I did some measurements using my WeakMetadata module to annotate a
large random HTML document tree.  Here are some observations and
results, in no particular order.

Code:

http://annexia.org/tmp/weakMetadata.ml
http://annexia.org/tmp/weakMetadata.mli
http://annexia.org/tmp/test_weakmetadata.ml

Firstly, it works, but I found a few programming pitfalls.  In one
case I was accidentally copying my tree nodes when annotating them, so
I was annotating the copies rather than the nodes themselves.  The
code was along these lines:

    | Element (a,b,c,d) -> annotate (a,b,c,d)

instead of:

    | Element ((_,_,_,_) as e) -> annotate e

Obviously experienced OCaml programmers wouldn't make this mistake,
right?!

Another programming problem was that I ended up having to assign a
unique identifier to each node which was used to do the hash
(otherwise the hash function would have to do a costly recursive
descent to determine if two nodes are equal).  This is a peculiarity
of the Weak hash table itself, namely that physical equality cannot be
used.

Another programming problem is that the choice of the initial size of
the hash table determines performance factors in rather non-obvious
ways.  Allocating the hash table with 'create 13' causes buckets to
have long chains, but that creates much lower memory overhead.
Allocating the hash table with 'create 100003' gives short chains and
high memory overhead.  (Exact numbers below).

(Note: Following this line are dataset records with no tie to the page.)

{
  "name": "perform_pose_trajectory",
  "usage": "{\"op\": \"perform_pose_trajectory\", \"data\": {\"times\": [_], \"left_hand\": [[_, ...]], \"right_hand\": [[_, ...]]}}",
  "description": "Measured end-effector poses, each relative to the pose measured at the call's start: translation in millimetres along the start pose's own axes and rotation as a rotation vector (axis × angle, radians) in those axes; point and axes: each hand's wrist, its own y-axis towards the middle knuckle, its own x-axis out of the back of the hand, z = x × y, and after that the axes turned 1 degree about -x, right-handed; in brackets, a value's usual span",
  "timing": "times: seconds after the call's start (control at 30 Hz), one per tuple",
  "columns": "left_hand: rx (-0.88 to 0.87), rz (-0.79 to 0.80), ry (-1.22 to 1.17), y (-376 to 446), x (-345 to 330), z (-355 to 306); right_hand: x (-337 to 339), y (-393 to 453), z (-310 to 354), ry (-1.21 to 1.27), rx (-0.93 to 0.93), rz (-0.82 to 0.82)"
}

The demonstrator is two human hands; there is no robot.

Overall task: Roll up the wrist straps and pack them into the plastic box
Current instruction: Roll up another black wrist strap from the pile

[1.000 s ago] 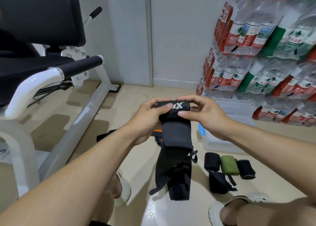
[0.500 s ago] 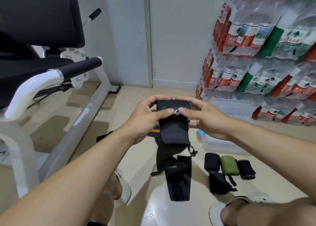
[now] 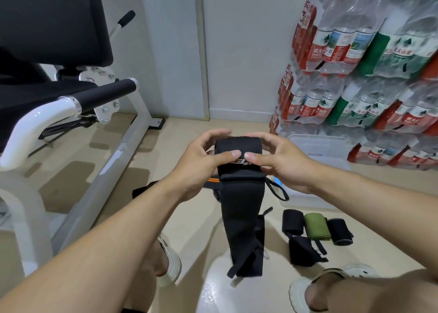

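at frame centre, the left hand (image 3: 199, 163) and right hand (image 3: 282, 163) both pinch the rolled top of a black wrist strap (image 3: 239, 194), its tail hanging unrolled. three rolled straps (image 3: 316, 229) lie lower right on the floor, not yet packed. the clear plastic box (image 3: 317, 146) sits behind the right hand; its inside is hidden.

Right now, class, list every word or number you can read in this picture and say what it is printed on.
"农夫山泉": labels on the water bottles.
"3": red wrap of the bottle pack; the characters beside it are too blurred.
Logo on the black wrist strap: partly covered by thumbs, unreadable.
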Motion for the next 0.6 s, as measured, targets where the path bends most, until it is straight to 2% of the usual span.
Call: {"op": "perform_pose_trajectory", "data": {"times": [0.23, 0.43, 0.6], "left_hand": [[0.126, -0.025, -0.093, 1.9, -2.8, -1.5], [0.079, -0.060, -0.048, 5.6, 1.8, -0.5], [0.018, -0.025, -0.016, 3.8, 3.1, -2.3]], "right_hand": [[-1.4, -0.9, 1.1, -0.017, 0.078, -0.013], [-0.6, 0.2, 6.0, -0.026, 0.028, 0.016], [-0.9, -0.5, 9.7, 0.038, -0.097, 0.047]]}}
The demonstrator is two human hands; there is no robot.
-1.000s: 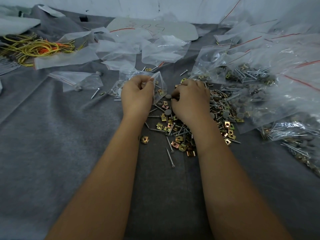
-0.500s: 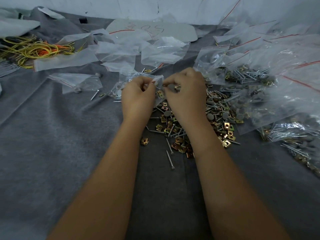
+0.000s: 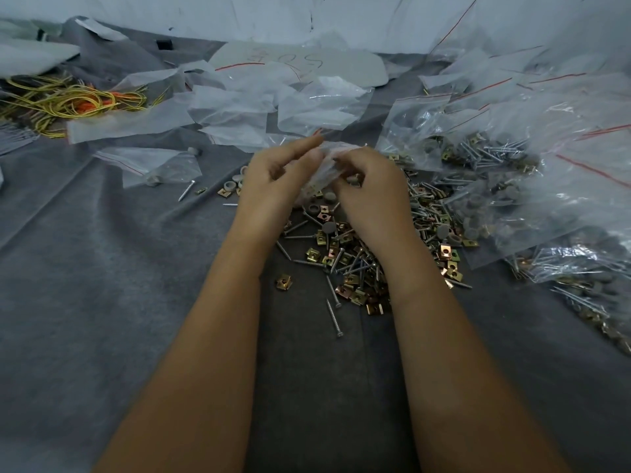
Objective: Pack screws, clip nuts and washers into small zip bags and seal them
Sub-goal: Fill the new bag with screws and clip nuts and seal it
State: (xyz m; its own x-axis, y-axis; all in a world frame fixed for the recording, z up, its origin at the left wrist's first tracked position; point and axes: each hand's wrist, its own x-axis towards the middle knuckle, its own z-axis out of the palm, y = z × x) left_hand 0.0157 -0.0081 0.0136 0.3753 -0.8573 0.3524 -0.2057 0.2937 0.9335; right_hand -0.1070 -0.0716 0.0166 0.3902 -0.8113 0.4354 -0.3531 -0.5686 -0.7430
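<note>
A grey cloth (image 3: 102, 268) covers the whole worktop, with bare stretches at the left and along the near edge on both sides of the forearms. At the right, large clear bags (image 3: 512, 158) with red zip lines hold screws, clip nuts and grey washers mixed together. Empty zip bags (image 3: 239, 107) lie flat across the far middle, and just left of them a tangle of yellow and orange wire (image 3: 68, 104). A loose heap of screws, clip nuts and washers (image 3: 345, 254) lies under and between the wrists. Above the heap, the small zip bag (image 3: 324, 169) hangs between both hands: the left hand (image 3: 273, 179) grips one side with thumb against curled fingers, forefinger straight, and the right hand (image 3: 372, 186) pinches the other side. What the bag holds cannot be made out.
</note>
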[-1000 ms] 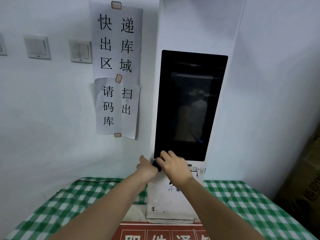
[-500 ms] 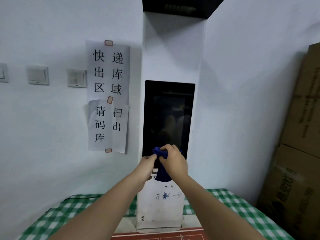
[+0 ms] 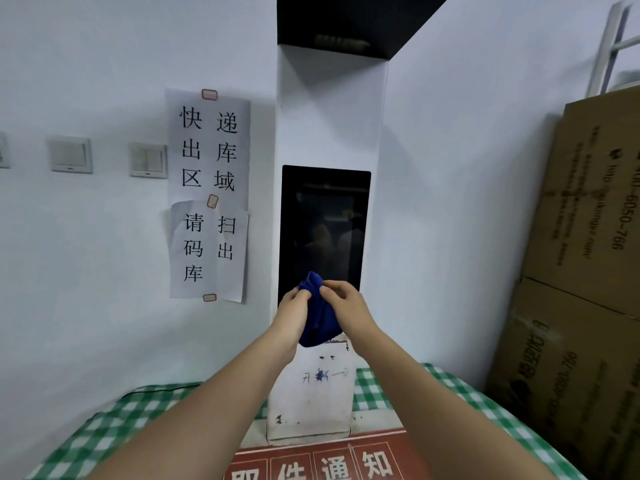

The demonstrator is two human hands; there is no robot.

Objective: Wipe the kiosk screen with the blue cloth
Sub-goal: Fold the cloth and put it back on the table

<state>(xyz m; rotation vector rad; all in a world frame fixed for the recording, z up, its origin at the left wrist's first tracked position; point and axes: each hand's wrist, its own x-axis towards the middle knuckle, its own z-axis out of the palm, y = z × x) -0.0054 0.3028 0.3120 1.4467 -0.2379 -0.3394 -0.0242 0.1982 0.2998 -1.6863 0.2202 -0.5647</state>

I wrote a program to create a document (tree) with approximately
560,000 elements and approximately 840,000 text nodes.

I annotated every element in the document to get some idea of the
overhead.  As mentioned before, choice of initial hash table size
affects the length of the bucket chain:

  Initial hash table size: 13
  Median chain length per bucket: 33
  Overhead per element annotated: 21 bytes  (on a 64 bit machine)

  Initial hash table size: 100003
  Median chain length per bucket: 6
  Overhead per element annotated: 40 bytes  (on a 64 bit machine)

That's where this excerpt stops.